NEW YORK (AP) — An artist who was setting up an “I Love New York”-themed public art display in Brooklyn was arrested after the wired contraption was mistaken for an explosive device.

Takeshi Miyakawa, a visual artist and furniture designer, was arrested Saturday after placing the installation in two separate areas of the same New York City neighborhood. His lawyer and employer both called the arrest a misunderstanding.

The first apparatus was found Friday morning after a caller reported a suspicious package to police. It consisted of a plastic bag that contained a battery and was suspended from a metal rod attached to a tree. The bag, which had the classic “I Love New York” logo printed on it, was connected by a wire to a plastic box that contained more wires.

The area was evacuated for two hours until a bomb squad determined that the device was not dangerous.

At about 2 a.m. Saturday, a police officer discovered Miyakawa on a ladder not far from where the first contraption was found. Police said he was tying a similar “I Love New York” bag to a public lamp post.

Miyakawa was charged with two counts of first-degree reckless endangerment, two counts of placing a false bomb or hazardous substance in the first degree, two counts of placing a false bomb or hazardous substance in the second degree, two counts of second-degree reckless endangerment and two counts of second-degree criminal nuisance.

A judge ordered him held pending a psychiatric evaluation. His lawyer, Deborah J. Blum, said Monday that she is filing for emergency relief to have Miyakawa released.
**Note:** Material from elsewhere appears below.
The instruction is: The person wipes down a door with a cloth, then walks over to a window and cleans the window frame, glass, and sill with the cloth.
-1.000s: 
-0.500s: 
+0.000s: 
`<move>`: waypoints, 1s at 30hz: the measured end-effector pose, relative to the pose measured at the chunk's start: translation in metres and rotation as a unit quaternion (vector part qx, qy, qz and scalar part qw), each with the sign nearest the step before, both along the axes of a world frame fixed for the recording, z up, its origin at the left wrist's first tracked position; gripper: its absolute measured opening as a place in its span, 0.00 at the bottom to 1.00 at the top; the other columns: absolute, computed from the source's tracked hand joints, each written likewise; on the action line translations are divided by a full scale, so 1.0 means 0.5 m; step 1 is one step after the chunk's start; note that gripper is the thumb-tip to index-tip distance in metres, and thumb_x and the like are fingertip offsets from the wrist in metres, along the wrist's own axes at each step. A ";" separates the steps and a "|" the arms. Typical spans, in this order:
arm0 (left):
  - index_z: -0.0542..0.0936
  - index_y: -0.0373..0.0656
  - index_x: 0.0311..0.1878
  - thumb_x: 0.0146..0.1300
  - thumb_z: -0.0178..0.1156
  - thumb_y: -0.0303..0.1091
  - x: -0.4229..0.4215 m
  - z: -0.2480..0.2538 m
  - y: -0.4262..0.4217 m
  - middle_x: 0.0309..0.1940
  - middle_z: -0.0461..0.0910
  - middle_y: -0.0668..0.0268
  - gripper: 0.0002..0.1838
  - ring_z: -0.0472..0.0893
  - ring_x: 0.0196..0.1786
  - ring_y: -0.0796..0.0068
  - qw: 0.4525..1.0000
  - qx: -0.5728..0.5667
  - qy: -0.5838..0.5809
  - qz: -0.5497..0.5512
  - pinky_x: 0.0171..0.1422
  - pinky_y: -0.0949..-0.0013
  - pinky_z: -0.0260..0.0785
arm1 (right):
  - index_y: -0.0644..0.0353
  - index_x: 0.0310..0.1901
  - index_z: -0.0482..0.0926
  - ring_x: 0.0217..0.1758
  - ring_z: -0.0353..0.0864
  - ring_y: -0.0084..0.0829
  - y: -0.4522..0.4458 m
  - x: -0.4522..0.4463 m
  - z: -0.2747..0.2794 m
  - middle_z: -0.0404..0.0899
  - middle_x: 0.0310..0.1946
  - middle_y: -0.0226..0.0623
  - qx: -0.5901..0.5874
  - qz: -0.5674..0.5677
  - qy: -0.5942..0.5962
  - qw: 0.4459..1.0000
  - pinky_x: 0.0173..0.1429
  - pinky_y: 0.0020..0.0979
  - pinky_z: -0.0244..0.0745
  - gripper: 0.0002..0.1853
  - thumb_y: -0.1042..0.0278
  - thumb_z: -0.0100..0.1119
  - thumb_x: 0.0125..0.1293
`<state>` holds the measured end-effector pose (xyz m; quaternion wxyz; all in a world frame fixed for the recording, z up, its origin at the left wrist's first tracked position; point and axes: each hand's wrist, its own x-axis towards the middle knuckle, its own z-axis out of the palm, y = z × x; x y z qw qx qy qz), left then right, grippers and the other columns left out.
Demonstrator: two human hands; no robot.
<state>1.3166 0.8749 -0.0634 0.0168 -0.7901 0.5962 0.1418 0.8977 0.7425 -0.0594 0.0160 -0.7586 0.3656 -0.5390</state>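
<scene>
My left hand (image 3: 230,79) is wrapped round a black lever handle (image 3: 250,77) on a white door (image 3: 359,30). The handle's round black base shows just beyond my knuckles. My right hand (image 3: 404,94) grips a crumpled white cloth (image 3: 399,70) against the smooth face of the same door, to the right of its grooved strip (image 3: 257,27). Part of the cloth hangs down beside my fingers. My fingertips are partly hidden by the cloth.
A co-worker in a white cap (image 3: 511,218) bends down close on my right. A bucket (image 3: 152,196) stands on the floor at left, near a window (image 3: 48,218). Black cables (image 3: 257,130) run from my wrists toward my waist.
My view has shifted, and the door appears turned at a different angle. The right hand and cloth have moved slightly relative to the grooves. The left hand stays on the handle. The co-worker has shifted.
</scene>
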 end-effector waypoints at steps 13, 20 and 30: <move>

A court date was set for June 21 to review the results of the evaluation.

“He’s still being held,” Blum said Monday. “I believe that it was a gross misunderstanding and other than that I don’t have any other comment.”

Miyakawa, who was born in Tokyo and is about 50 years old, has worked for a New York-based architect Rafael Vinoly for the last 20 years and also has an independent design practice.

Vinoly’s firm released a statement Monday praising Miyakawa for his “extraordinary brand of professionalism” and said he has been a mentor to generations of young architects.

“Takeshi is a fabulous human being and a person of extraordinary talent,” Vinoly said. “We hope this misunderstanding is cleared up as quickly as possible.”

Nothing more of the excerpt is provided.